Transcribe the listing word for word. Begin at its first line and end with the line containing "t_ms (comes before".

━━━━━━━━━━━━━━━━

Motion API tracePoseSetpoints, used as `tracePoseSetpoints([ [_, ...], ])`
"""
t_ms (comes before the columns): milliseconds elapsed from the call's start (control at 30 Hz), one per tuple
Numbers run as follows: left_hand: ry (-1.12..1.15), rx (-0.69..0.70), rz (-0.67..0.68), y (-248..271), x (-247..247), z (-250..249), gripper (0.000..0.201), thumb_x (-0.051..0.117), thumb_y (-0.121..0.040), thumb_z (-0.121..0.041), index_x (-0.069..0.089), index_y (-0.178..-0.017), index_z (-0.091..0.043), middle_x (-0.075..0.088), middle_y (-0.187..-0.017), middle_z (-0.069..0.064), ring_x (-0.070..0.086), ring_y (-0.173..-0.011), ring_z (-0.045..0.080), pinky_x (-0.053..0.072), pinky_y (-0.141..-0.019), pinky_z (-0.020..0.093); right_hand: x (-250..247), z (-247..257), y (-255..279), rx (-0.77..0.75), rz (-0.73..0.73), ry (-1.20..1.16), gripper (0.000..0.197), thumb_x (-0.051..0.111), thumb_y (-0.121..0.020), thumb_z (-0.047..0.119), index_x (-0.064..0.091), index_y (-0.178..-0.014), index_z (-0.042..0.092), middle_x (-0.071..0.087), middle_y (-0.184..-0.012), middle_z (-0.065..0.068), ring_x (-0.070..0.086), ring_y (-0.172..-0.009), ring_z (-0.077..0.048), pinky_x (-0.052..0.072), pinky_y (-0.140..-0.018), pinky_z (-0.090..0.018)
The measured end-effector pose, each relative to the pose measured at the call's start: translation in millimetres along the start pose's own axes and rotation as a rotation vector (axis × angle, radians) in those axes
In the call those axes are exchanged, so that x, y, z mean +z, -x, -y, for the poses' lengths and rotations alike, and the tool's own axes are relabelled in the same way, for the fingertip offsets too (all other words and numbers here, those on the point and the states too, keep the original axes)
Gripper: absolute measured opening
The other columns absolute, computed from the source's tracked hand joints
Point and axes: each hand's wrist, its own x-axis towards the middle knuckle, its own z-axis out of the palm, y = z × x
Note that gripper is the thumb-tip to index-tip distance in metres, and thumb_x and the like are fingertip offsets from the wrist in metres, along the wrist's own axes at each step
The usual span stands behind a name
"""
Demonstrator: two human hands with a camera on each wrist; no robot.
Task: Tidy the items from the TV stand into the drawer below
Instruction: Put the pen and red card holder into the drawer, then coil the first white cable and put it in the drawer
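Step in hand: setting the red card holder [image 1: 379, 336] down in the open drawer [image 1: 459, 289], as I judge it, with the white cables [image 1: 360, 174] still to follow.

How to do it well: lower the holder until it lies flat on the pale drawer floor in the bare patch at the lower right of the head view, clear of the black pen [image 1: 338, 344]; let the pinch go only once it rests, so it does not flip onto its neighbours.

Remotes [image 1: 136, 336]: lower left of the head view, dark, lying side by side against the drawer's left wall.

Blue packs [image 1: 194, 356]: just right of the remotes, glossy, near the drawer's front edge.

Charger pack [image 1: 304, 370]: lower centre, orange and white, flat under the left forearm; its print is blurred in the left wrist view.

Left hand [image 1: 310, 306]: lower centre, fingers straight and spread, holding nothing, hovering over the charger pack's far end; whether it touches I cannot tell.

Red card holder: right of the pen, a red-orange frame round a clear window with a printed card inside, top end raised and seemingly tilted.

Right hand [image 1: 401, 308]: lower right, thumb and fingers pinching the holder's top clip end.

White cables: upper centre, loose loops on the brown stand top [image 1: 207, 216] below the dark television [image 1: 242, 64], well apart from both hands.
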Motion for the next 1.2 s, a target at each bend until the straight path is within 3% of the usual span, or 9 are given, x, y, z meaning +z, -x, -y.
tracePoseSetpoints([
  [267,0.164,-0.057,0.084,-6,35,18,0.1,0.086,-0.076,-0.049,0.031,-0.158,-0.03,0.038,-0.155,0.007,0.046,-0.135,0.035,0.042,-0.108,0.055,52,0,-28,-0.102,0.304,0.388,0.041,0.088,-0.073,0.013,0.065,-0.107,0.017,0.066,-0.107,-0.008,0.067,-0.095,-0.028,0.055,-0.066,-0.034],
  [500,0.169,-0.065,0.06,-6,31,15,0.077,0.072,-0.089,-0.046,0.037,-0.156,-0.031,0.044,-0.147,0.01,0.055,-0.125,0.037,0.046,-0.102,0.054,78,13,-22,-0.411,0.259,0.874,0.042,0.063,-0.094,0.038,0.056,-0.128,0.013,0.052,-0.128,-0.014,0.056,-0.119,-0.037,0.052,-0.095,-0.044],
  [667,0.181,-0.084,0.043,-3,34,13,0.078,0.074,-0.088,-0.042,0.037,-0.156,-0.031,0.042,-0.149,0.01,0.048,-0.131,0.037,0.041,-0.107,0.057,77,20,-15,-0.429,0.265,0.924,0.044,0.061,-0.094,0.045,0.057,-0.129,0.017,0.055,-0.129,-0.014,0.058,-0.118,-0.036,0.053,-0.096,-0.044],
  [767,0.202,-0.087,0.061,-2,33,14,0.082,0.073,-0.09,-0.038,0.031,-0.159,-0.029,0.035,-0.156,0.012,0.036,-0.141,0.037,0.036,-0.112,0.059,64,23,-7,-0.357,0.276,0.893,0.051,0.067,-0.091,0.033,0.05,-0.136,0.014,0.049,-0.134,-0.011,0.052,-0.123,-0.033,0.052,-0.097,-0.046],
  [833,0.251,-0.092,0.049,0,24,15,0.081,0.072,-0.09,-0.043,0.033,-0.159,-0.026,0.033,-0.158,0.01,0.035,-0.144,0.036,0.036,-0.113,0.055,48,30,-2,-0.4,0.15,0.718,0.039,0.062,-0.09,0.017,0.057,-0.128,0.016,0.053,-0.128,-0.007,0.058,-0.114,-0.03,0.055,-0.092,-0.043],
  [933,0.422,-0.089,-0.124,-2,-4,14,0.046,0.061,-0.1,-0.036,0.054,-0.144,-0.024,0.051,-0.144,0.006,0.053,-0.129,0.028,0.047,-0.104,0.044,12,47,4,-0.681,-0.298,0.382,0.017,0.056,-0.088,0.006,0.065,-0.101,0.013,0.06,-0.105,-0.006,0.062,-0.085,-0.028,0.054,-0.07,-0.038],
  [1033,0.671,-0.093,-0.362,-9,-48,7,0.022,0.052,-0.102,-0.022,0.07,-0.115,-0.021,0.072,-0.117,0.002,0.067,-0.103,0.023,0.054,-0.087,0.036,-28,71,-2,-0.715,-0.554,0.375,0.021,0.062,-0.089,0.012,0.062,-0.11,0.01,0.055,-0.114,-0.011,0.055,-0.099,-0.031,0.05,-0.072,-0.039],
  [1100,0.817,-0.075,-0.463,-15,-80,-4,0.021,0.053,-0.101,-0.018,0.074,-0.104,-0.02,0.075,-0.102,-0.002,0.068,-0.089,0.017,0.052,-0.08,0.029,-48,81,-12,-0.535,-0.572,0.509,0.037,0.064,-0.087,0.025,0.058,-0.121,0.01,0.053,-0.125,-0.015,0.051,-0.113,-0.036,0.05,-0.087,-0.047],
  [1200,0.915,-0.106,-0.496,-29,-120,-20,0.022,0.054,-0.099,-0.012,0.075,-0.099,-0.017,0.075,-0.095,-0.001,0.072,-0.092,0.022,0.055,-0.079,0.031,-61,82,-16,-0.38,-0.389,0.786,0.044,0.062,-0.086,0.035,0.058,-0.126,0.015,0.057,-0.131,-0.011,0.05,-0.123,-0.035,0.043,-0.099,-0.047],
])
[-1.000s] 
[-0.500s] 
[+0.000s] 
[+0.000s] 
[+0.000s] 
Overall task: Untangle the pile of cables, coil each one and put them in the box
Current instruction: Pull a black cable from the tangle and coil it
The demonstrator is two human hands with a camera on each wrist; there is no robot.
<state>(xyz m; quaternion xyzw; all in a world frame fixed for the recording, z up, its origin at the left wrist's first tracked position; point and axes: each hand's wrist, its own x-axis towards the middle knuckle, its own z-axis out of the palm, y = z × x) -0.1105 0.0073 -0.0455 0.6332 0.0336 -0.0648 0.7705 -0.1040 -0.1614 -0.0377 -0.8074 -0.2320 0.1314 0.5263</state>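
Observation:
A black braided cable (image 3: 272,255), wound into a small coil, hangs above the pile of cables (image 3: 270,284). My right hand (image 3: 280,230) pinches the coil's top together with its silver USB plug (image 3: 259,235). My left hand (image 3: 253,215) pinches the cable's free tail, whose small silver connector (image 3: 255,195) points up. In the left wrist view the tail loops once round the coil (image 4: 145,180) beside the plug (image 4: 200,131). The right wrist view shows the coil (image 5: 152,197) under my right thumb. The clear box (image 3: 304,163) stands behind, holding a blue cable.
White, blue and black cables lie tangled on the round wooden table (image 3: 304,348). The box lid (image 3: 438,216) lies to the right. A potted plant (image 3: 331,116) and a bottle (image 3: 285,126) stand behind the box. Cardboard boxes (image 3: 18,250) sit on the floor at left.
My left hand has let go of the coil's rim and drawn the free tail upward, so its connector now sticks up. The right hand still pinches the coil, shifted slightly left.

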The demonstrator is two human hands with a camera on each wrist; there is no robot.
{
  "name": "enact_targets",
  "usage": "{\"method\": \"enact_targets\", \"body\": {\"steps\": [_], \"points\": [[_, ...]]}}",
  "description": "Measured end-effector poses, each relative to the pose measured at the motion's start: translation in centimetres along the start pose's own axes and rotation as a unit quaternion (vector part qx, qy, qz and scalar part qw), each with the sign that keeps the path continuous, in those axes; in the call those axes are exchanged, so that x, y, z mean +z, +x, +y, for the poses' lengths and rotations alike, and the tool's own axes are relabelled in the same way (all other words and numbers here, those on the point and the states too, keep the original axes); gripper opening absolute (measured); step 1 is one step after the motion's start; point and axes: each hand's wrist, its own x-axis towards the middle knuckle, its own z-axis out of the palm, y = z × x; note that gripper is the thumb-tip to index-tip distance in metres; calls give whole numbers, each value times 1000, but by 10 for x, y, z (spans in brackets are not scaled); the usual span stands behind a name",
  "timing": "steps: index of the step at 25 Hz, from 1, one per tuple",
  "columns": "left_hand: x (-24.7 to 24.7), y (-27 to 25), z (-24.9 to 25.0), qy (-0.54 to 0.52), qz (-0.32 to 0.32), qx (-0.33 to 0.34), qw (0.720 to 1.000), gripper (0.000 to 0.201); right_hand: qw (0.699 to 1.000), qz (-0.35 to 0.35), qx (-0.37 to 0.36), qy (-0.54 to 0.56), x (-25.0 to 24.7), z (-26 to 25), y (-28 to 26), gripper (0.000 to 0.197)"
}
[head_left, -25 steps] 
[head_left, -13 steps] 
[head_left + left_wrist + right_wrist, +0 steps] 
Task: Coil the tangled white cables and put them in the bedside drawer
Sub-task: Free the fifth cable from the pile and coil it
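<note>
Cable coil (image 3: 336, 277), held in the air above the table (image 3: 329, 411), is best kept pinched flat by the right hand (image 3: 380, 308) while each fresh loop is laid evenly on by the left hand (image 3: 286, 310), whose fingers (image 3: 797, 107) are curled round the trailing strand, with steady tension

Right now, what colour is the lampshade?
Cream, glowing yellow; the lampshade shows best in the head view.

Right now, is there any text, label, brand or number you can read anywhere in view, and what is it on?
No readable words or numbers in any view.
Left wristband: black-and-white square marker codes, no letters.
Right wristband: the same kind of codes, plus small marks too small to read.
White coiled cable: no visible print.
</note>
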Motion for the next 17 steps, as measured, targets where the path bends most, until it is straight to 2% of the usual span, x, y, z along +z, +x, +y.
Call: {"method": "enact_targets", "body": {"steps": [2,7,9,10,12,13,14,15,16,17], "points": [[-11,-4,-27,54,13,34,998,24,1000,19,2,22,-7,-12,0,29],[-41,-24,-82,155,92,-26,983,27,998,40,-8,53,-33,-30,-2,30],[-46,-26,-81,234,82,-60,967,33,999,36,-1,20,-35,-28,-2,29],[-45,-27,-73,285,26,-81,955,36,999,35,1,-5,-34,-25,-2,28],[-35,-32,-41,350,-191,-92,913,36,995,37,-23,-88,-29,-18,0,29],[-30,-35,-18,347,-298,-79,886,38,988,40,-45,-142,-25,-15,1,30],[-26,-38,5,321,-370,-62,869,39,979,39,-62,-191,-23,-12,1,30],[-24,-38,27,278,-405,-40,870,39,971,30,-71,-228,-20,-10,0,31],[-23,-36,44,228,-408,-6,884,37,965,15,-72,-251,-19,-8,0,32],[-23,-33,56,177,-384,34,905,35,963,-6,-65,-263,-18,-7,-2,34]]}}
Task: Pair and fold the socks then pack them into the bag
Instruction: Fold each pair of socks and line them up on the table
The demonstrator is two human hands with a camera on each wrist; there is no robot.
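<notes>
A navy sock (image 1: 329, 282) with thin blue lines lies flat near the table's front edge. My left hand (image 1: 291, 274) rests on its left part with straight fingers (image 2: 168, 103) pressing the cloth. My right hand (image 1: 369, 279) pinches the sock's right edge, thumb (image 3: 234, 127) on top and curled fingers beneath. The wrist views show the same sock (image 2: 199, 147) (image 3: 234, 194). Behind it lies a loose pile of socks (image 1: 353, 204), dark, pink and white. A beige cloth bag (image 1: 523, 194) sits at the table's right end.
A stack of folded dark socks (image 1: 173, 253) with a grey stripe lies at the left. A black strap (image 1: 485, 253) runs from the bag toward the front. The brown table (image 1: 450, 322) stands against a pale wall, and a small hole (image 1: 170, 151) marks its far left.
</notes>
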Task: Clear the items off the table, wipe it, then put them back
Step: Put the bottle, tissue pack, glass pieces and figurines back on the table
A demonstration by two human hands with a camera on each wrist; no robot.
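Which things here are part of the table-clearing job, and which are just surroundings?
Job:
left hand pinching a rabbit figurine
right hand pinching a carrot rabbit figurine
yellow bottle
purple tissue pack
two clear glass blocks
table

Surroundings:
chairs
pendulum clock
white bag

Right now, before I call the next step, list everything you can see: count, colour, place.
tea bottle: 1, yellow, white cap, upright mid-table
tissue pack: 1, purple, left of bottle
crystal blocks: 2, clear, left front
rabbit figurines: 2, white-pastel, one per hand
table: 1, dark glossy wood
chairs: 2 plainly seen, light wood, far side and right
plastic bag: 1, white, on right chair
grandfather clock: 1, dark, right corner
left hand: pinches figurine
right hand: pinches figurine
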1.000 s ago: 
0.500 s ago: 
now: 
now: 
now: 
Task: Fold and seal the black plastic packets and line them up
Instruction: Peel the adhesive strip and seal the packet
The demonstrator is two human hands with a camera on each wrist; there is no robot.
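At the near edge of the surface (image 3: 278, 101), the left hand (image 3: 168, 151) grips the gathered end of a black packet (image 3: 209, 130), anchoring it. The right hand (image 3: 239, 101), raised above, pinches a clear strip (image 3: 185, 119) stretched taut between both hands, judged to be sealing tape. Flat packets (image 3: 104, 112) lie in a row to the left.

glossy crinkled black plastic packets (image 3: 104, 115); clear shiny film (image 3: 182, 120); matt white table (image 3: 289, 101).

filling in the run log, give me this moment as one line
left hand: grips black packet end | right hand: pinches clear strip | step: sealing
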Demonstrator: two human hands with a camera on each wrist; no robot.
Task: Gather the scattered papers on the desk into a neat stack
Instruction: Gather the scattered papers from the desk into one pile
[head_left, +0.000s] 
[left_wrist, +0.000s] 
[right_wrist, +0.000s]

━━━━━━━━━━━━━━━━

*SOLUTION TO THIS EXERCISE:*
Motion API tracePoseSetpoints, used as `tracePoseSetpoints([ [_, ...], ])`
"""
t_ms (comes before the columns): milliseconds elapsed from the call's start (control at 30 Hz), one per tuple

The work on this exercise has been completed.